Sobre mí

Sobre el Autor

Con base en Corea del Sur, JO BEE SOO es un investigador dedicado a la teología que busca compartir las reflexiones serenas surgidas en la intersección entre sus raíces orientales y la tradición teológica occidental. Más que ofrecer respuestas definitivas, escribe como una forma de recorrer sus propias preguntas, junto a quienes caminan por una senda de fe similar.

Escribiendo bajo el seudónimo JO BEE SOO, el autor eligió esta identidad para tender un puente entre sus complejas raíces lingüísticas y su visión teológica.

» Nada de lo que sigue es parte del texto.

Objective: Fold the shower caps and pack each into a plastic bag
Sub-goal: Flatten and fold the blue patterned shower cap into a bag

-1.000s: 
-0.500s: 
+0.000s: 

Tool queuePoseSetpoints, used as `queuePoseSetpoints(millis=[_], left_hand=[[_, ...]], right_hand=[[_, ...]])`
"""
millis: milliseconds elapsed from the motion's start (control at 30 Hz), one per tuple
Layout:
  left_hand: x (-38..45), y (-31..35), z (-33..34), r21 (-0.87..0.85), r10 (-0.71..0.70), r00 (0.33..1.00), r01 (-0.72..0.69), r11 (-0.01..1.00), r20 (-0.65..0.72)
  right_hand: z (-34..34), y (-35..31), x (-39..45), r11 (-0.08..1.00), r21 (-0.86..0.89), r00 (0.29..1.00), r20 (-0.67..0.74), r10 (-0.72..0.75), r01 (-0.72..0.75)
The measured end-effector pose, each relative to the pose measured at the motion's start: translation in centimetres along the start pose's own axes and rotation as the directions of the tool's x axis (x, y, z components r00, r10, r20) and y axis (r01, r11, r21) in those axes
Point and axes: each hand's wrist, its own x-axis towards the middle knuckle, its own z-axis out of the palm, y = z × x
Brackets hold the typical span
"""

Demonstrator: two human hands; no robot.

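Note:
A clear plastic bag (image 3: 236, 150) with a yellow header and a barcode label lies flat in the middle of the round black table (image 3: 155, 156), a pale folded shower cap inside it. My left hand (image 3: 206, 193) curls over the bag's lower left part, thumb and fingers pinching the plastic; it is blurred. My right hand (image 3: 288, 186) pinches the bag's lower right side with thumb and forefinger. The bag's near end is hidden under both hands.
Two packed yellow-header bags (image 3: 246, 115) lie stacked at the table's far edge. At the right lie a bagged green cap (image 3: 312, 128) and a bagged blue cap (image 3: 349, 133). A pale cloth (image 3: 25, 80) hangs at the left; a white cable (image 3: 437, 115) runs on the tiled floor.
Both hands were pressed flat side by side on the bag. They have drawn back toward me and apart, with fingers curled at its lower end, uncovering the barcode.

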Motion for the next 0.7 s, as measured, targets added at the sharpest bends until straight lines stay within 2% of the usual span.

Aunque su apellido es Hwang —una herencia que honra profundamente—, reconoce la dificultad de su pronunciación a nivel global, por lo que adoptó “JO” para facilitar una conexión más clara y personal con una audiencia internacional.

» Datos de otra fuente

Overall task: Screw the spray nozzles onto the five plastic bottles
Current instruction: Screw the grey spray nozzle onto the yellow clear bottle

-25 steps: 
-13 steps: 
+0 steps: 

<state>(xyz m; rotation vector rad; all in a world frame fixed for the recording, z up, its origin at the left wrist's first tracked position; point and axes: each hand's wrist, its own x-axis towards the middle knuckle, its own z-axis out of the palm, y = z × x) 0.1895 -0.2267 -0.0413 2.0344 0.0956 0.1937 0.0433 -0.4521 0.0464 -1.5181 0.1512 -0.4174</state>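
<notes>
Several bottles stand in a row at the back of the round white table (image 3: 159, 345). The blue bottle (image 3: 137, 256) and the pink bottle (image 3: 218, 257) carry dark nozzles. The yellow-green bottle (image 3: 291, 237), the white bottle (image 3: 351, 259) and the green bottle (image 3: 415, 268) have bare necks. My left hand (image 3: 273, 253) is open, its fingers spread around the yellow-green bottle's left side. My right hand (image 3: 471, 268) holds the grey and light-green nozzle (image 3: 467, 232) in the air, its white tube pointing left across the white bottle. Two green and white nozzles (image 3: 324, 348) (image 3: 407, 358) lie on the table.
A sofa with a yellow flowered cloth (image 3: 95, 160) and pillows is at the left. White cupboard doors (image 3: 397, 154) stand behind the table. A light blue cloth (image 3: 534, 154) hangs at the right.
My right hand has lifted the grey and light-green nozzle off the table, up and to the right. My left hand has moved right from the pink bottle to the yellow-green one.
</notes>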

Su identidad está profundamente arraigada en el nombre “Jobicurus”, una síntesis de dos figuras contrastantes: Job, quien cuestionó con firmeza la tradición permaneciendo dentro de la tensión de la fe, y Epicuro, quien buscó comprender el mundo a partir de sus elementos fundamentales. Esto se enriquece aún más con el significado en hanja de su nombre, 鳥飛秀 (Jo-Bee-Soo): “Un ave que se eleva con elegancia en las corrientes del viento”, representando una búsqueda de libertad intelectual y espiritual que no es forzada, sino natural.

Formación Académica y Ministerio

Con más de 30 años de ministerio pastoral dedicado, aporta una amplia experiencia práctica a sus reflexiones teológicas. Su trayectoria académica refleja una rigurosa dedicación al estudio del Nuevo Testamento y la teología pastoral:

▪ Estudios Doctorales (ABD – Todo excepto la disertación) en Nuevo Testamento, Escuela Unida de Teología, Universidad de Yonsei

▪ Maestría en Teología (Th.M.) en Nuevo Testamento, Escuela Unida de Teología, Universidad de Yonsei

▪ Maestría en Divinidad (M.Div.), Escuela Unida de Teología, Universidad de Yonsei

▪ Licenciatura en Teología (Th.B.), Universidad Teológica de Seúl Jangsin

Situado en la intersección entre convicción y búsqueda, JO BEE SOO comparte sus fragmentos teológicos no como un maestro, sino como un compañero de camino. Invita a explorar las profundas preguntas que se encuentran entre la fe y la razón, con la esperanza de que estas pequeñas reflexiones, desde un rincón de Corea, ofrezcan un momento de quietud o una nueva perspectiva en el propio recorrido del lector.